Importance of Work-Life Balance
You cannot let your business consume you completely. Focusing on your company 100% of every waking hour will ruin your life, your relationships, and your ability to sleep.
This is especially true for married entrepreneurs. While your family is likely depending on your success, they also need to be able to spend quality time with you. If your relationship gets to the point that it feels more like roommates and less like a married couple, you are in trouble. The worst position for an entrepreneur to be in is things are tough at the office and there is a lack of support at home because the spouse feels unappreciated. Your home should be a place of safety and support so you can go out and work it even harder the next day.

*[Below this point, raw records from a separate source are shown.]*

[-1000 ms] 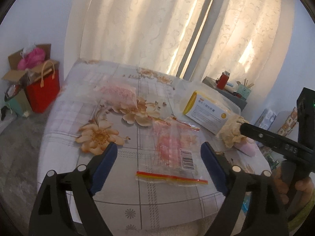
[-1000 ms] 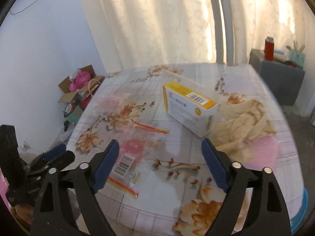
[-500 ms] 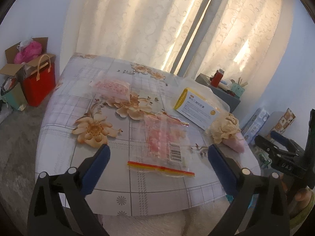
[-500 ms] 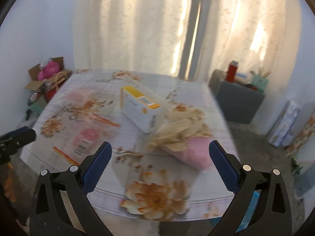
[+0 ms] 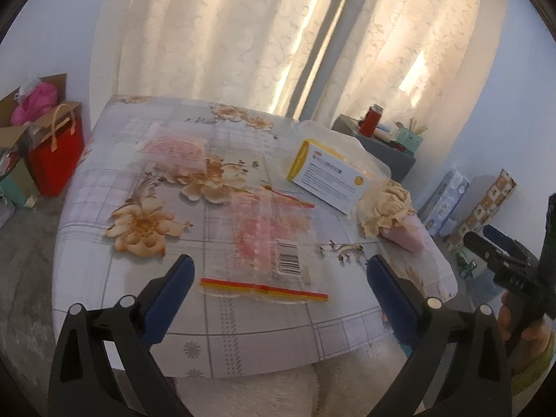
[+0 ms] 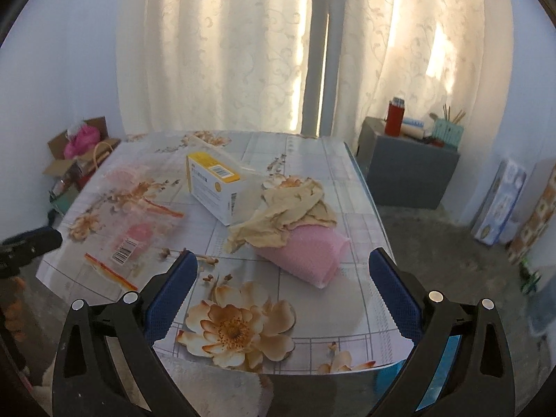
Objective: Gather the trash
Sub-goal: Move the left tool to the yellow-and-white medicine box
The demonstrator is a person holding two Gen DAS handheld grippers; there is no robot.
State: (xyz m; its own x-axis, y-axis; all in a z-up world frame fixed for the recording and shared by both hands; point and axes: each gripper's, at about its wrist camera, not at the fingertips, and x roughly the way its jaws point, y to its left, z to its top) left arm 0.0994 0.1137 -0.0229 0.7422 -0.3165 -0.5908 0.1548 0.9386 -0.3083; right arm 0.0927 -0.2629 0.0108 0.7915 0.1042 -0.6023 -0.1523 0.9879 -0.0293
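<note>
A clear zip bag [image 5: 271, 243] with pink print, a barcode and a red-yellow strip lies flat on the flowered table [image 5: 139, 278], just beyond my left gripper [image 5: 278, 279], which stands open and empty. A second pinkish bag [image 5: 173, 149] lies farther back. A white and yellow box [image 6: 212, 187] sits mid-table. Next to it a crumpled beige paper [image 6: 285, 215] rests on a pink mesh pouch [image 6: 305, 253]. My right gripper [image 6: 283, 276] is open, empty, with the pouch just ahead of its tips. The same zip bag [image 6: 128, 243] lies to its left.
A red paper bag [image 5: 55, 156] and an open cardboard box [image 5: 21, 118] stand on the floor at the left. A grey side table [image 6: 406, 170] with a red bottle is at the right, with packages [image 6: 500, 201] against the wall. Curtains hang behind.
Both grippers' jaws have spread wider. The right gripper has swung rightward, from the box and zip bag to the beige paper and pink pouch. The left gripper has barely shifted.
</note>
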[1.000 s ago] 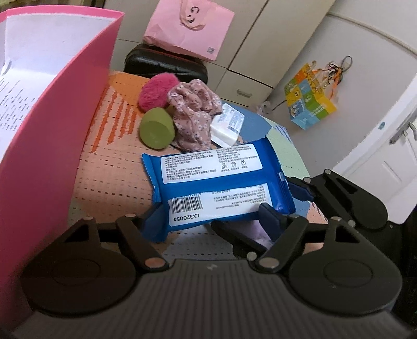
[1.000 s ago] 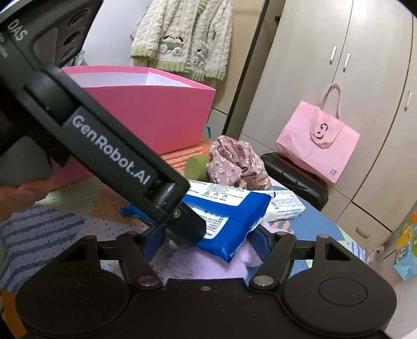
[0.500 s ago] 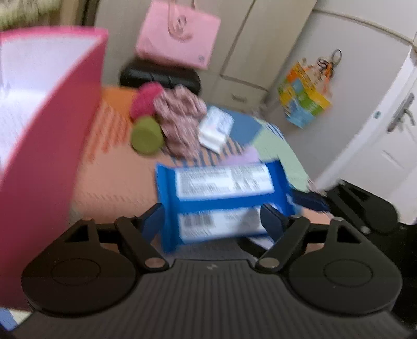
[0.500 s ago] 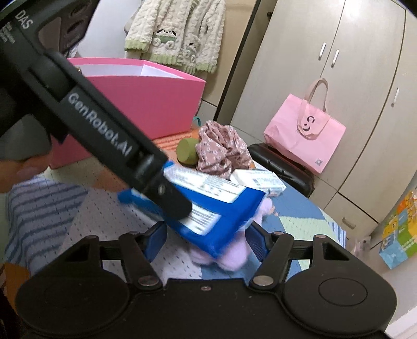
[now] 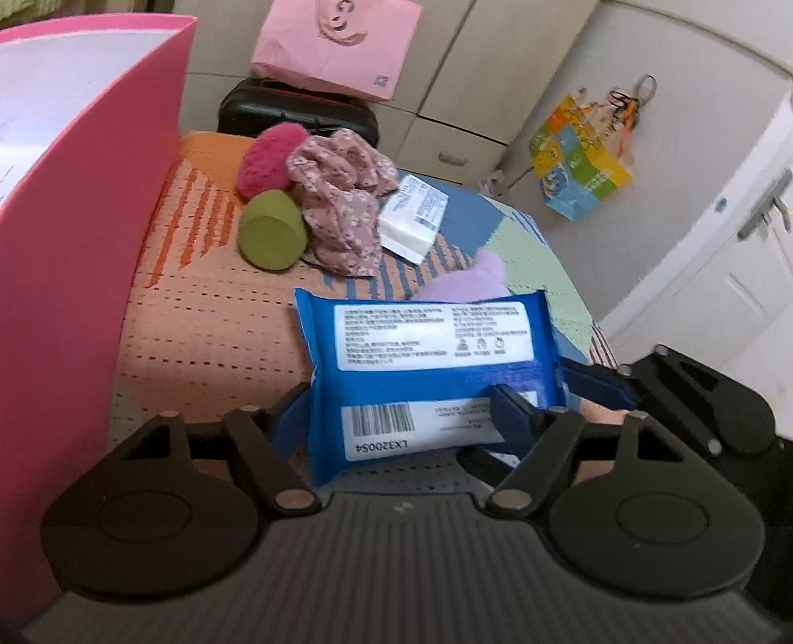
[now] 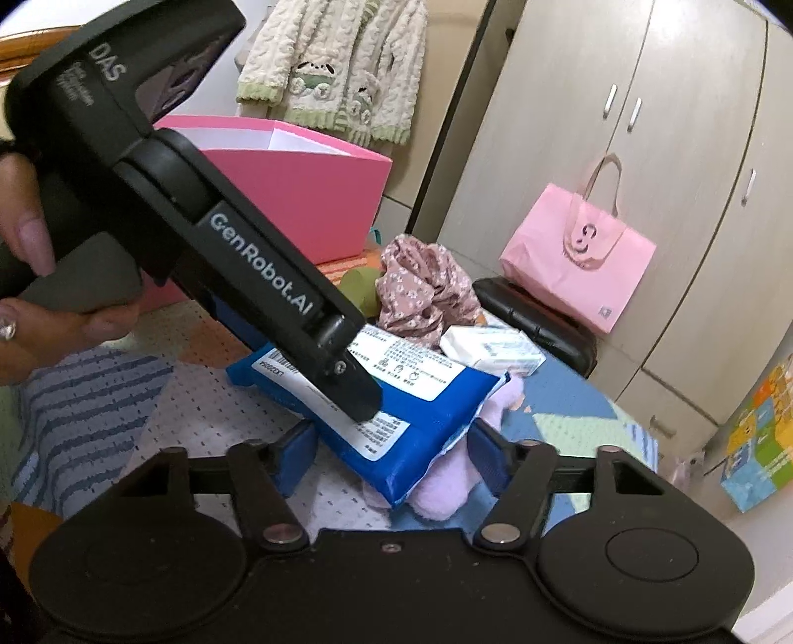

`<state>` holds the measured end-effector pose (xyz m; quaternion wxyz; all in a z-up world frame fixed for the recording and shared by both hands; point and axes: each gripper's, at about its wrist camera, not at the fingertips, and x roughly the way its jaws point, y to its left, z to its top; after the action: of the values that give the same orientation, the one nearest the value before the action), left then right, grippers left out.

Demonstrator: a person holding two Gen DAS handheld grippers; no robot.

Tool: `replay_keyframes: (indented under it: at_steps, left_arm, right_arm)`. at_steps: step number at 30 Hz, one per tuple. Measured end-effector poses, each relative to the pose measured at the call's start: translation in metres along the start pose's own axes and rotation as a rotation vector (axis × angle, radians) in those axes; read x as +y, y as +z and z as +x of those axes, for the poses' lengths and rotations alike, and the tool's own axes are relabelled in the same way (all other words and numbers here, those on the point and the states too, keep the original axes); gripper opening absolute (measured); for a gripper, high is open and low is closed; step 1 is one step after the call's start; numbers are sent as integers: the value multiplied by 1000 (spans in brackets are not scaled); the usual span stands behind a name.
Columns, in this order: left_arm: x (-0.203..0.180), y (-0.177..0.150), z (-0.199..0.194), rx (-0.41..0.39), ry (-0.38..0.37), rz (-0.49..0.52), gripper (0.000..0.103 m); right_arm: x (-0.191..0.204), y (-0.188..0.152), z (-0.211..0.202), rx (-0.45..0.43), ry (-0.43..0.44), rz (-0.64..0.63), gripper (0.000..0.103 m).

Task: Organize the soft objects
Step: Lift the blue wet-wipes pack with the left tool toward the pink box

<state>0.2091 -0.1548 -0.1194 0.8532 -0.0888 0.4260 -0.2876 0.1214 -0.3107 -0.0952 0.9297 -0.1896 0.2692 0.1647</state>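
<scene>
My left gripper (image 5: 396, 411) is shut on a blue wet-wipe pack (image 5: 426, 366) and holds it lifted above the table; the pack also shows in the right wrist view (image 6: 396, 396). A lilac soft cloth (image 6: 446, 485) lies under it, also seen behind the pack (image 5: 471, 282). My right gripper (image 6: 391, 446) is open, its fingers on either side of the pack's end and the cloth. Farther back lie a green sponge (image 5: 270, 238), a magenta fluffy ball (image 5: 265, 158), a floral pink cloth (image 5: 342, 198) and a white tissue pack (image 5: 414, 218).
A large pink box (image 5: 74, 208) stands open at the left, also seen in the right wrist view (image 6: 297, 198). The table has a patterned cloth (image 5: 208, 327). A black case (image 5: 297, 109) and pink bag (image 5: 337, 44) sit behind; cupboards beyond.
My left gripper has lifted the blue pack slightly off the table and tilted it. The lilac cloth beneath is now more exposed. The right gripper stays open near it.
</scene>
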Motion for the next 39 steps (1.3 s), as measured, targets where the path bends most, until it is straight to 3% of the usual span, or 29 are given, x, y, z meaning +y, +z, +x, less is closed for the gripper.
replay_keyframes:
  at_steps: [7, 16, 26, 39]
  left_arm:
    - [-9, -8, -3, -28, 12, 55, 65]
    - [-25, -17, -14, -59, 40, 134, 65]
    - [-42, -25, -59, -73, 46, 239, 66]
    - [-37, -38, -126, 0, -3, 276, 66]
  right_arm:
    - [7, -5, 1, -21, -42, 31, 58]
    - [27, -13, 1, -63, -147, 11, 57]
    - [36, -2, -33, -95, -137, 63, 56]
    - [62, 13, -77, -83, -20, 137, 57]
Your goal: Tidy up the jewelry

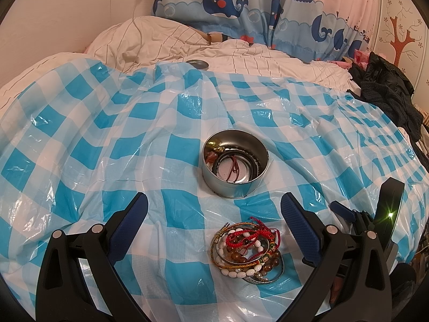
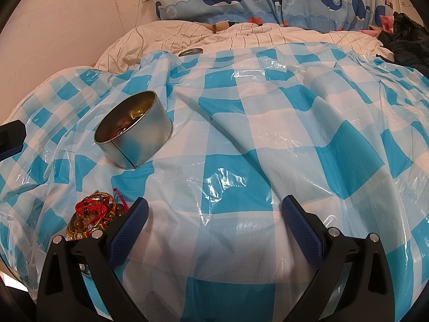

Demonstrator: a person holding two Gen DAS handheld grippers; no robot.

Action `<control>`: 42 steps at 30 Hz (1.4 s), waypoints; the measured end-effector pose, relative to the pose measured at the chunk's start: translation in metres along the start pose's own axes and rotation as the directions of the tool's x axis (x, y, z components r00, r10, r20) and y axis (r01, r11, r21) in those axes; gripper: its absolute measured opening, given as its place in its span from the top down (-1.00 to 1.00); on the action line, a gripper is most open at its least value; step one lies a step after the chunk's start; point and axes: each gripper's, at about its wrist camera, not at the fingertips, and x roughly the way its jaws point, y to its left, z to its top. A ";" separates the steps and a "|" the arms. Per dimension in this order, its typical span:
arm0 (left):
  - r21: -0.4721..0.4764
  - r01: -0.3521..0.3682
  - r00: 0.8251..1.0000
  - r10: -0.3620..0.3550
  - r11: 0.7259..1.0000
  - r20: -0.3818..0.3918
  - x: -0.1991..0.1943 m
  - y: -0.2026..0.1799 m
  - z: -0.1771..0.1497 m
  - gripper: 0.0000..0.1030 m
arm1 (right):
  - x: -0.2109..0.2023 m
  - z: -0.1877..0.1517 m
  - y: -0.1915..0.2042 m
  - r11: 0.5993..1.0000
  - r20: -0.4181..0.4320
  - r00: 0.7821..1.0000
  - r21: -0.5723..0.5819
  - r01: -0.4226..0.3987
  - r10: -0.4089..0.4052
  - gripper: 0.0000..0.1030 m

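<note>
We hold our left tongs [image 1: 214, 209] wide and empty over the heap of bracelets [image 1: 248, 251] on the checked plastic sheet [image 1: 93, 147] covering the bed, just short of the round tin [image 1: 235, 164] with a few pieces inside, our right tongs [image 2: 214, 210] equally wide beside them.

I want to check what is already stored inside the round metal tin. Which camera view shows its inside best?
The left wrist view: it looks down into the tin, showing a dark bracelet and a reddish cord on its bottom. In the right wrist view the tin appears tilted and seen from the side, so its wall hides most of the contents.
</note>
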 end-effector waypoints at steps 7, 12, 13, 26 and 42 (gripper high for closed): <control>0.001 0.000 1.000 0.000 1.000 0.000 0.000 -0.001 0.000 -0.85 | 0.000 0.000 0.000 1.000 0.000 1.000 0.000 0.000 0.000 -0.85; 0.001 0.000 1.000 0.000 1.000 -0.001 0.001 -0.001 0.000 -0.85 | 0.000 0.000 0.000 1.000 0.000 1.000 0.000 0.000 0.000 -0.86; 0.001 0.000 1.000 0.000 1.000 -0.001 0.001 -0.001 0.000 -0.85 | 0.000 0.000 0.000 1.000 0.000 1.000 0.000 0.000 0.000 -0.86; 0.001 0.000 1.000 0.000 1.000 -0.002 0.002 -0.002 0.000 -0.85 | 0.000 0.000 0.000 1.000 0.000 1.000 0.000 0.000 0.000 -0.85; 0.002 0.001 1.000 -0.001 1.000 -0.002 0.003 -0.002 0.001 -0.85 | 0.001 0.000 0.000 1.000 -0.001 1.000 0.000 0.000 0.000 -0.85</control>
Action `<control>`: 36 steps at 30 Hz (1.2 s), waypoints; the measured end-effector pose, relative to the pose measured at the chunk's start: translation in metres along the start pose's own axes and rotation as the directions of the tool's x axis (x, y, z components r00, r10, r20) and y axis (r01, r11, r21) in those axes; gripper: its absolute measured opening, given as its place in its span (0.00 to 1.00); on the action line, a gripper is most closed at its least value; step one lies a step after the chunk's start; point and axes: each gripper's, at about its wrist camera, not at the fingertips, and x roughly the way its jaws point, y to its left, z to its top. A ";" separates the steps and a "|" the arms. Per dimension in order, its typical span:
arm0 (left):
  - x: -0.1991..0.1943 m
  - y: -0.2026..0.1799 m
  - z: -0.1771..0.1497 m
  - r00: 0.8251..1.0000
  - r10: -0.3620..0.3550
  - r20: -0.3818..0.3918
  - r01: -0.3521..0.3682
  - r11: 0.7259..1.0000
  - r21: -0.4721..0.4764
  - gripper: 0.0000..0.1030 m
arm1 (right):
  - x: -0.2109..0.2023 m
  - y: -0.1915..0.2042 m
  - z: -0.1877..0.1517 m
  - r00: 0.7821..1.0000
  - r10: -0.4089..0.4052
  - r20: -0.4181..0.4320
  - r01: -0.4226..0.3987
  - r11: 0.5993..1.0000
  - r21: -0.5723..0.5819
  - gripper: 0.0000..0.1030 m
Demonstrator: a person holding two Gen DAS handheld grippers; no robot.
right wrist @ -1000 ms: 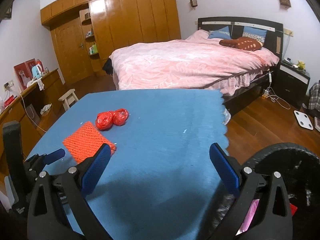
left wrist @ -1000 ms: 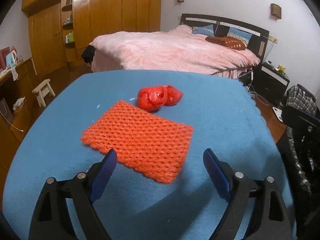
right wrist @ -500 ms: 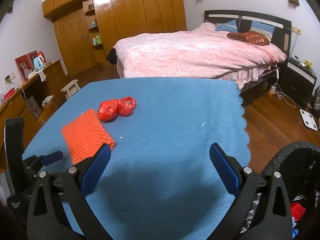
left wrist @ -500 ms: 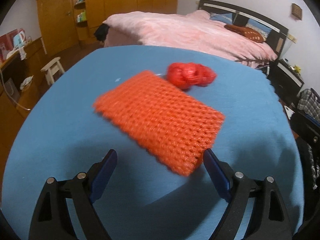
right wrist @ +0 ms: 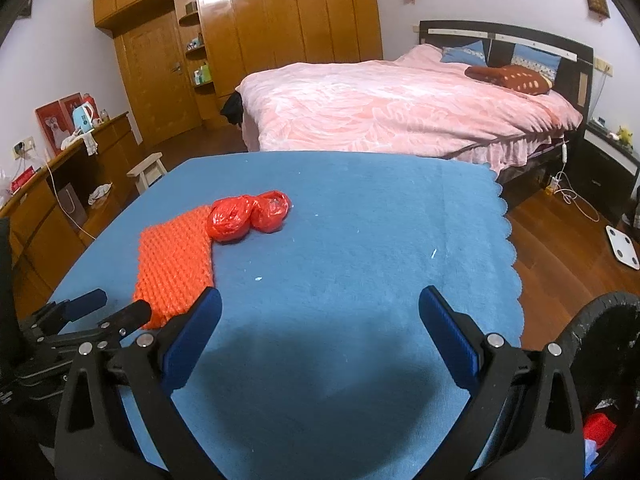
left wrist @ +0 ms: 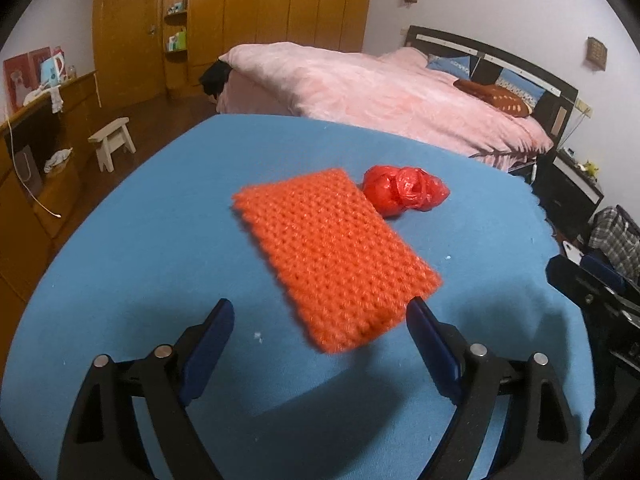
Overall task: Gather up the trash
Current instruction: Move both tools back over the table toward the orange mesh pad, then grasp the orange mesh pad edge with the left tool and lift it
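Left gripper (left wrist: 320, 334) hanging over blue table cloth (left wrist: 140, 240), jaws spread wide, pinching nothing; near end of orange foam net (left wrist: 334, 258) lying between fingertips, no pad touching it. Right gripper (right wrist: 320, 320) also standing spread and empty above bare cloth. Net lying flat on cloth, far corner touching crumpled red plastic bag (left wrist: 404, 192). Black trash bin (right wrist: 600, 360) sitting beside table at right, some scraps showing inside. Pink bed (right wrist: 400, 112) and wooden wardrobe (right wrist: 260, 32) standing beyond table.

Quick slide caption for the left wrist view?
Open left claw nears orange foam net beside red bag on blue table.
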 end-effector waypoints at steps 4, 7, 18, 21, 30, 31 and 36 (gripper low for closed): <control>0.020 0.002 0.011 0.999 0.014 -0.034 -0.015 1.000 -0.022 0.82 | 0.004 -0.001 0.003 1.000 -0.007 -0.001 0.007 1.000 0.001 0.93; 0.030 0.006 0.014 0.998 0.009 -0.065 -0.012 0.999 -0.042 0.82 | 0.006 0.000 0.003 1.000 -0.010 -0.002 0.010 1.000 -0.004 0.93; 0.035 -0.004 0.015 0.991 -0.117 -0.066 0.116 0.993 -0.019 0.31 | 0.015 0.001 0.001 1.000 -0.014 -0.017 0.014 1.000 -0.012 0.93; 0.035 -0.005 0.015 0.984 -0.167 -0.056 0.165 0.986 -0.040 0.20 | 0.016 0.001 0.002 1.000 -0.016 -0.018 0.016 1.000 -0.012 0.93; 0.017 0.006 0.022 0.989 -0.147 0.013 0.148 0.987 -0.059 0.14 | 0.021 0.009 0.012 1.000 0.002 0.001 -0.002 1.000 -0.015 0.93; 0.015 0.009 0.024 0.991 -0.132 0.020 0.133 0.990 -0.055 0.14 | 0.023 0.012 0.016 1.000 0.006 0.008 -0.006 1.000 -0.017 0.93; 0.012 0.028 0.033 0.997 -0.063 0.046 0.065 0.997 -0.039 0.14 | 0.035 0.026 0.033 0.999 0.027 0.026 -0.027 0.999 -0.025 0.93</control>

There must be a point where you put the smartphone down, spend some time together as a couple, re-focus, and re-energize for tomorrow.
How to Maintain Work-Life Balance
Here are two tips every entrepreneur should aim to integrate into their schedules.
Schedule Hours Off
Most entrepreneurs do something with their business on a daily basis. Weekdays, weekends, holidays, birthdays, you name it… you are likely to be at least taking a call or an answering an email.
That’s fine and necessary for your company to grow as you need it to.
But you have to schedule some quiet alone time with yourself and your family. Even if you can’t have a set period of time every day, try to set aside an hour or two every few days at the same time. It could be as simple as when you come home, you turn your phone off from 5:30 to 7:00pm. The calls and emails can wait while you focus on your family, and you pick up the pace after a quiet dinner.
Schedule Days Off
After you have integrated a set period of hours off for most days, set up your schedule to take a set day off every few weeks. You could take every other Saturday to kick back and relax.
The Key to Work-Life Balance: Start at the Beginning
If your schedule is ingrained into your life to the point that you have habits, it is much more difficult to succeed in transitioning with having work-life balance. Change is difficult and habits are hard to break.
To counteract this, build your work-life balance into your schedule before you start your next venture. To the budding entrepreneur it seems backwards to be taking time off when you’ve got the energy, drive, and interest to keep pushing through on a business issue. But will you have the energy next month? Next quarter? Next year? Don’t trade next year’s energy to push through difficult times for today’s small issues.